Trigger: Yeah , but not at night!
If this the model they are aiming for...
0.01*24*365 = 87,6h
That's a lot of downtime.
In comparison, our on-site AD controllers were unreachable for the people in the company 0 hour last year. But hey, let's go in the Cloud, it's so wonderful, less expensible, more reliable.... right?
Yes, our on prem AD was fully functional last night too... and completely useless for anyone not on prem.
How about do your SSO / SAAS apps, Cloud only users etc, you know, the ones who don't have line of sight to your internal AD or those with no on-prem identity? ADFS is a pain in the rear so many companies use AAD for the external bit. Even in pass thru auth mode, if you *must* keep auth on prem, last night's wobble borked that too. (And yes, you can go to another vendor for a similar experience... but its not like Okta et al haven't had their own wobbles too)
If so, why are you not renting your spare AD capacity if yours is cheaper and more reliable than the Cloud providers? Oh, sorry, have you got spare capacity? If no, how you cope with usage spikes or DDOS attacks? Have you got multiple redundant comm lines/power lines across geographically dispersed sites? Transparent fail over? off site backups?
You could be missing loads of income, but most likely you're being dellusional, ignorant, lying to yourself, or to us. Hopefully is just ignorance, at best.

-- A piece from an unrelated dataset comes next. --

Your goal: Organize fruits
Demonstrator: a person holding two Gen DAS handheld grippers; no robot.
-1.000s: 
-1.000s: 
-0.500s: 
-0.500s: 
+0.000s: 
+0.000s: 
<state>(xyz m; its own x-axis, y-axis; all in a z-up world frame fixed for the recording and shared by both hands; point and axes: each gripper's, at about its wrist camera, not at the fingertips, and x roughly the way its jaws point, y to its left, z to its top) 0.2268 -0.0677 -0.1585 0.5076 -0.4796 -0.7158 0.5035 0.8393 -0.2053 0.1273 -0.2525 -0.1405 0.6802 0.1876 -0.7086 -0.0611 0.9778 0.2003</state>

I'm getting fed up of cloud haters that just don't understand the complexities and range of services that cloud provider offer, their own capabilities or their own cost structure. They just see at their own pet server farm, their annual opex budget and say "gee, I'm cheaper" without even realizing what they DON'T have that are standard cloud features.
Not saying that there are times where on-premise could be cheaper, or just the only alternative for legal/security reasons. Just saying that the only way to compete on cost + features, security and quality with cloud providers is having the huge enconomies of scale that cloud providers leverage.
And if not, please prove me wrong and become a cloud provider yourself.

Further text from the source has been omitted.